Татарин торопливо перебил меня.
— Делают. Тут близко в село приезжали коммунисты, всю ночь гуляли, жен, девок трогали. Я сам все это видел.
— А откуда ты узнал, что это были коммунисты? Может, тебе об этом поп да кулаки сказали. Им это выгодно. Они хотят натравить середняков да бедняков на коммунистов.

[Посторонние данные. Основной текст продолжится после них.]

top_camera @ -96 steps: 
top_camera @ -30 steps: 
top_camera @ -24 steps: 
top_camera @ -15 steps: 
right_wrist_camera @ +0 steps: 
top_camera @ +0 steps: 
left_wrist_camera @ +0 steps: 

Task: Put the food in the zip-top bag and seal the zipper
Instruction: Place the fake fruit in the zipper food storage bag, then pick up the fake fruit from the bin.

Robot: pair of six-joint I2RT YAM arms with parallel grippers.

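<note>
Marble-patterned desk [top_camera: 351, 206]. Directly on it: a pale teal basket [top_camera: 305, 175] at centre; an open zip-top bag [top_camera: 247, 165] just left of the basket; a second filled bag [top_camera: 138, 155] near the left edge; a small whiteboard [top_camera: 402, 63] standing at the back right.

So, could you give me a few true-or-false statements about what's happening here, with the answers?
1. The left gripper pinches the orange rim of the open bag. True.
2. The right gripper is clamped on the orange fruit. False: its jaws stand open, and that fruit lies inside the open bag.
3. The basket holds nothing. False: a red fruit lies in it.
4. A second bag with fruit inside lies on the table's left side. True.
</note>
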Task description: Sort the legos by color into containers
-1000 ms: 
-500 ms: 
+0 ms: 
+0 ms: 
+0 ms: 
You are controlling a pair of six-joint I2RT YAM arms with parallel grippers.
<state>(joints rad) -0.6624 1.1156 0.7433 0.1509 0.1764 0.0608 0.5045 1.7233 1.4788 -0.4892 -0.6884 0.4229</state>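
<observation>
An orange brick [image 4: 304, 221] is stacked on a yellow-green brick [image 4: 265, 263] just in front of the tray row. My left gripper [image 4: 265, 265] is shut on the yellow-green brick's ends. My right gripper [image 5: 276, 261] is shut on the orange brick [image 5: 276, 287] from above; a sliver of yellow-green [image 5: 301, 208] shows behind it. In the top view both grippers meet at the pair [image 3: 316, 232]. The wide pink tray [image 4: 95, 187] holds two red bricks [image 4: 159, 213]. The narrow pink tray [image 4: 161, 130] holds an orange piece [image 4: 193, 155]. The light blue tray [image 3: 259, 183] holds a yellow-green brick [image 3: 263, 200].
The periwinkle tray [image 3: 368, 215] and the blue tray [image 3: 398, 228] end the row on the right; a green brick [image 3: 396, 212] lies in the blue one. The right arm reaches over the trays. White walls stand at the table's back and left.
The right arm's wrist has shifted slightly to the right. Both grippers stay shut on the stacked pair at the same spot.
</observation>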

Татарин пытливо посмотрел нам в лицо и спросил:
— Не коммунисты это делали?
— Нет, не коммунисты.
— А почему во всех деревнях говорят, что это были коммунисты?

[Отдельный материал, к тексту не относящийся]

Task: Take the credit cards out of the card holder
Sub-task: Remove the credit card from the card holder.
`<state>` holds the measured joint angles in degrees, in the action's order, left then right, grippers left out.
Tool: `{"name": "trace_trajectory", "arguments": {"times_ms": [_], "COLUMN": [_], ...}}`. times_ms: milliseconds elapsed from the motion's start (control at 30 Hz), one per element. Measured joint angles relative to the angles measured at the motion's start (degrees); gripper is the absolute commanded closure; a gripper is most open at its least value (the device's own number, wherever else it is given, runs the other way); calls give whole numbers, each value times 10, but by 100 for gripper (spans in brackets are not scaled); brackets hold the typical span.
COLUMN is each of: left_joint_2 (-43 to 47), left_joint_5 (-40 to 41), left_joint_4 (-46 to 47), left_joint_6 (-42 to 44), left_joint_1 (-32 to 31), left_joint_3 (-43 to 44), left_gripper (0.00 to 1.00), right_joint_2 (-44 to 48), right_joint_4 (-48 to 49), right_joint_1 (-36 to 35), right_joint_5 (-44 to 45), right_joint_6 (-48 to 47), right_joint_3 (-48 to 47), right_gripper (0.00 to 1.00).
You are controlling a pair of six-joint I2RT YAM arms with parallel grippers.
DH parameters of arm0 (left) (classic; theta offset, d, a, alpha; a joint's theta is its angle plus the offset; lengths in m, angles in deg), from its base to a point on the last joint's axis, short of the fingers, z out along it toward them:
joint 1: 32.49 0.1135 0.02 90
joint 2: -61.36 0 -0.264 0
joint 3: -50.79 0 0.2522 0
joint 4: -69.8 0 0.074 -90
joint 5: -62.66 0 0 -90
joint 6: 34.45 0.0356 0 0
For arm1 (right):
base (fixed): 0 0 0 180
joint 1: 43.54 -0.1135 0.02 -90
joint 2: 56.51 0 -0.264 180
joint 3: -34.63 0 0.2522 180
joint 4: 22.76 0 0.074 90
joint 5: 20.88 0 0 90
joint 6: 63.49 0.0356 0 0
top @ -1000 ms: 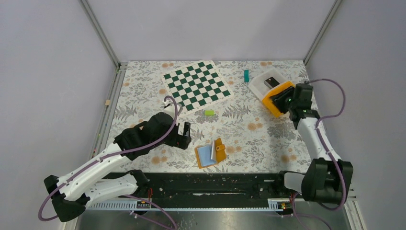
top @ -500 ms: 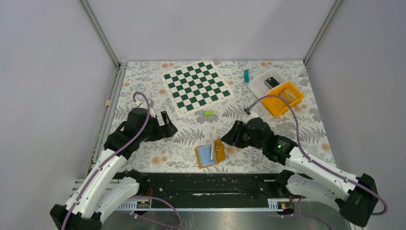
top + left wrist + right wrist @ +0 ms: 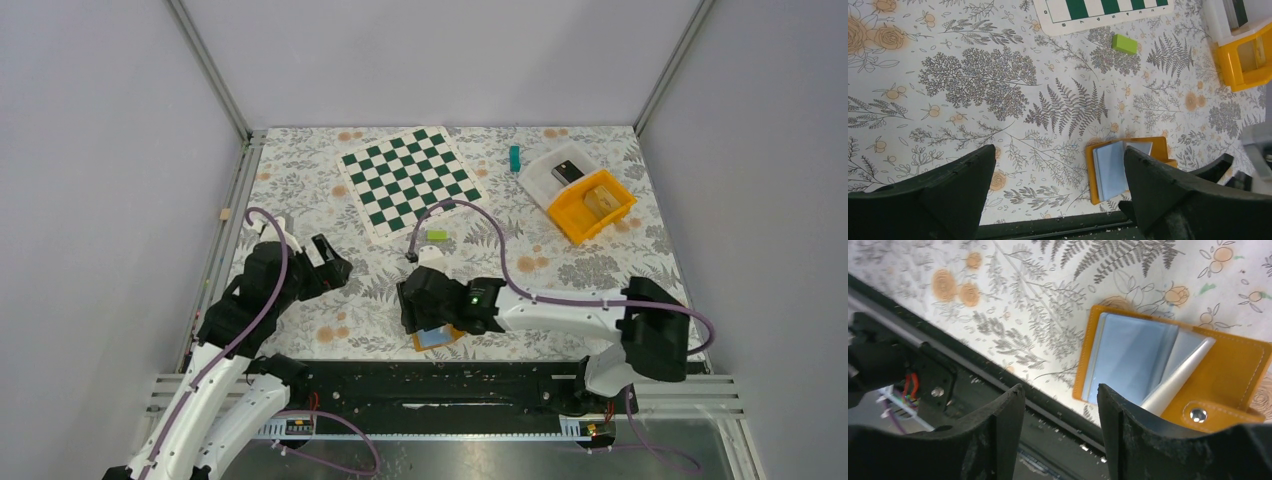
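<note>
The orange card holder [image 3: 449, 335] lies open near the table's front edge, partly under my right gripper [image 3: 412, 318]. Light-blue credit cards [image 3: 1128, 357] sit stacked in its left half, with a white leaf [image 3: 1173, 382] standing up beside them. In the right wrist view the holder [image 3: 1233, 375] lies up and right of my right gripper [image 3: 1060, 387], which is open, empty and hangs over the table's front rail. My left gripper [image 3: 335, 262] is open and empty, well left of the holder. The left wrist view shows the holder [image 3: 1160, 146] and cards [image 3: 1113, 167] beside its right finger [image 3: 1158, 185].
A green-and-white chessboard [image 3: 410, 180] lies at the back. A small green block [image 3: 436, 236] sits in front of it, and a teal block [image 3: 515, 157] further back. An orange bin [image 3: 590, 205] and a white bin [image 3: 555, 170] stand at the back right. The black rail [image 3: 440, 385] runs along the near edge.
My right arm swung from the orange bin at the back right down to the holder at the front. My left arm drew back to the left.
</note>
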<state>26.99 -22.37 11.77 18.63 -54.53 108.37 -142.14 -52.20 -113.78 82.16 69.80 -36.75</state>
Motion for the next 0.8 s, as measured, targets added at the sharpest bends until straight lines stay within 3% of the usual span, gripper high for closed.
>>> {"name": "trace_trajectory", "arguments": {"times_ms": [333,800], "left_joint_2": [2,2], "left_joint_5": [2,-1], "left_joint_4": [0,2], "left_joint_6": [-2,-2], "left_joint_1": [0,0], "left_joint_3": [-4,-12], "left_gripper": [1,2], "right_joint_2": [-96,-147], "right_joint_4": [-55,-68], "right_joint_1": [0,0], "right_joint_5": [47,63], "right_joint_6": [-27,-32], "right_joint_3": [-33,-33], "right_gripper": [30,35]}}
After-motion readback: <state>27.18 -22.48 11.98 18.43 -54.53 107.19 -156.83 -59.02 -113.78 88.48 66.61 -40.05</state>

— А потому, что во всех деревнях есть враги Советской власти. Вот они и врут на коммунистов.
— Так, так,— прошептал татарин и, опустив голову, задумался.
— Ну, что же, отдохнули, побеседовали, пойдем,— говорит Прохоров. Мы поднялись.
Вдруг татарин вскакивает, хватает меня за руку.
— Пойдем со мной, пожалуйста, пойдем, все пойдем.
— Куда,— спрашиваем,— пойдем?
— Ко мне пойдем. Вот здесь, с краю. Никто не увидит, никто не знает. Понимаешь, пойдем, все пойдем.
— Что же мы там будем делать?
— Рассказывать будете, вот как мне рассказывали. Я соберу нужных людей, им будете рассказывать.
Мы переглянулись. Решили пойти. Халупа татарина оказалась совсем близко. Мы подошли к ней никем не замеченные. Хозяин пропустил нас вперед.
— Садитесь вот здесь,— суетясь вокруг нас, говорил он. Потом позвал мальчугана, по-татарски что-то ему сказал, тот живо тряхнул головой и исчез. Вошла жена татарина. Она поставила перед нами большой кувшин молока, хлеб.
Через несколько минут в избу стали заходить крестьяне — русские и татары. Когда собралось человек тридцать, хозяин подошел ко мне.
— Говори, пожалуйста.
В избе водворилась тишина, все с затаенным любопытством смотрят на нас, ждут, что мы им скажем.
Я прочел письмо товарища Ленина к питерским рабочим. Один потянулся ко мне, взял письмо в руки, стал внимательно просматривать его. Затем, поглядев на собравшихся, сказал:
— Нам нужно как можно быстрее создать комитет бедноты.
— Разве у вас до сих пор нет комитета бедноты? - спрашивает Попов.
— Был да развалился. Председателя ночью из-за угла убили, а остальные сами собой разошлись.